Actualmente este fármaco é comercializado pela Celgene com o nome comercial Thalomid®. Mas os seus desastrosos efeitos teratogénicos obrigam a que a sua administração esteja sujeita a um apertado sistema de controlo pela FDA e pela Celgene, através de um “Sistema para a Educação sobre a Talidomida e Segurança da sua Prescrição” (S.T.E.P.S. – System for thalidomide education and precribing safety). Apenas médicos registados no programa S.T.E.P.S. podem prescrever este fármaco.
As normas de segurança incluem informações acerca dos riscos relacionados com a terapia, conselhos para uma eficaz contracepção, uma declaração que deve ser assinada pelos doentes e pelos médicos, um questionário confidencial a ser preenchido pelo doente, antes, durante e após completar a terapia, entre outros itens. O acesso a este fármaco é agora extremamente restrito. Para evitar que os males do passado se repitam, o “Sistema para a Educação sobre a Talidomida e Segurança da sua Prescrição” dita, entre outras coisas, que os pacientes, homens e mulheres, se submetam a medidas contraceptivas obrigatórias. Às mulheres é obrigatoriamente requisitado um teste de gravidez nas 24 horas que precedem ao início do tratamento, e regularmente durante todo o tratamento, devendo ser obviamente negativo.
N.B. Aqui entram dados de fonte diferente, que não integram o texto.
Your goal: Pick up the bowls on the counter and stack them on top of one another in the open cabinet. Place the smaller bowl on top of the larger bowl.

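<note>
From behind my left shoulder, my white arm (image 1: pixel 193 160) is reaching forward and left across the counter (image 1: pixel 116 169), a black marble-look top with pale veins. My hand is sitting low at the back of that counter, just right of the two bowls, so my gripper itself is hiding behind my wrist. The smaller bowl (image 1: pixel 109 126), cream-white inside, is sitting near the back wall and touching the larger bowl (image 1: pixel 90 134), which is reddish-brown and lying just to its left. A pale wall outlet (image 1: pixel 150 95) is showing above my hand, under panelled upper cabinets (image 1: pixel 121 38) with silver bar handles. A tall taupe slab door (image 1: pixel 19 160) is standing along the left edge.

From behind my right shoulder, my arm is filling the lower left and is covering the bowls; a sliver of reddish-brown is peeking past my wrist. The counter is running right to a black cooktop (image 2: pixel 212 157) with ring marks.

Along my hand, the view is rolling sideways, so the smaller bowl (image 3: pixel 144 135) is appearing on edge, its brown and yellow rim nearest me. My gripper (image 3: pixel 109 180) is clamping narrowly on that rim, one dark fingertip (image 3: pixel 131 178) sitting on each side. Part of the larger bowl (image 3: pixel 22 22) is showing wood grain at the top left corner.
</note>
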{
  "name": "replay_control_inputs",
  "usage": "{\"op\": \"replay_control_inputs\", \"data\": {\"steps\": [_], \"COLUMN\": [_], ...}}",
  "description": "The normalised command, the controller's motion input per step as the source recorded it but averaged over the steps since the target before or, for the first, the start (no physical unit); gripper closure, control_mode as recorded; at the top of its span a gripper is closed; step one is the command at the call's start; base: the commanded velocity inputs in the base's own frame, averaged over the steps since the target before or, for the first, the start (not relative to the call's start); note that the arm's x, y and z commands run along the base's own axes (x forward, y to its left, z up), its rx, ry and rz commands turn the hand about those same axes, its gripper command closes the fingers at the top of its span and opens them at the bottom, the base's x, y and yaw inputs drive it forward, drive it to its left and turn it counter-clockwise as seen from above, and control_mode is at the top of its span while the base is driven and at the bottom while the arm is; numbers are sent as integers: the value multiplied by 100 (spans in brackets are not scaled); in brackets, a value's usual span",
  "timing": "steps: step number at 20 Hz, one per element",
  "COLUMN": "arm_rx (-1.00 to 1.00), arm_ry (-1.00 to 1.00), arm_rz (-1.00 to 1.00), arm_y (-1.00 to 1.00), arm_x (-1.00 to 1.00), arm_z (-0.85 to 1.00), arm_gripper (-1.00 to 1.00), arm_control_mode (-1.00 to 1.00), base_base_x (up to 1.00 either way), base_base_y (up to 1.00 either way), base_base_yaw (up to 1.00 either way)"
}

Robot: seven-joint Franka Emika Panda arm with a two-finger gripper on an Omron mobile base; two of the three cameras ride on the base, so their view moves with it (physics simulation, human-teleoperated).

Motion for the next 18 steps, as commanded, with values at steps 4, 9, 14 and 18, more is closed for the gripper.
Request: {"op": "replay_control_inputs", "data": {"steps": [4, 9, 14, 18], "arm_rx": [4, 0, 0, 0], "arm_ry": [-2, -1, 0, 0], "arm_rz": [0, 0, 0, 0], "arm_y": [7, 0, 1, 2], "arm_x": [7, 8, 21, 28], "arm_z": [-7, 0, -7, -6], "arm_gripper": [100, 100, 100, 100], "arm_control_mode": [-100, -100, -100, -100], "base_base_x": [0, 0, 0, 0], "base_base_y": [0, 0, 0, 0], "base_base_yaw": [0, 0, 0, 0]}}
Por várias vezes tem sido levantada a hipótese da talidomida conseguir provocar malformações na descendência dos indivíduos que foram expostos a este fármaco durante a sua vida fetal. Inclusivamente, em 2003 a OMS (Organização Mundial de Saúde) emitiu uma publicação na qual referia essa possibilidade, no entanto esta suposição parece ser improvável, na medida em que até hoje não existem evidências científicas que a consigam provar. Vários cientistas defendem que não existe qualquer razão para se pensar que qualquer pessoa que tenha sofrido o efeito embriotóxico deste fármaco apresente uma maior probabilidade de originar descendência com malformações congénitas. Para isto se verificar, ou as malformações ocorridas durante a gestação conseguiriam de alguma forma ser perpetuadas à descendência, ou para além de teratogénica a talidomida deveria também ser mutagénica. A primeira hipótese está posta de parte uma vez que o Lamarkismo há já muito tempo deixou de ser sustentado pelos cientistas. A possibilidade de ter características mutagénicas também não está fundamentada, pela ausência de dados científicos. Portanto, as malformações congénitas não têm maior probabilidade de ocorrer em crianças descendentes de vitimas da talidomida do que na restante população.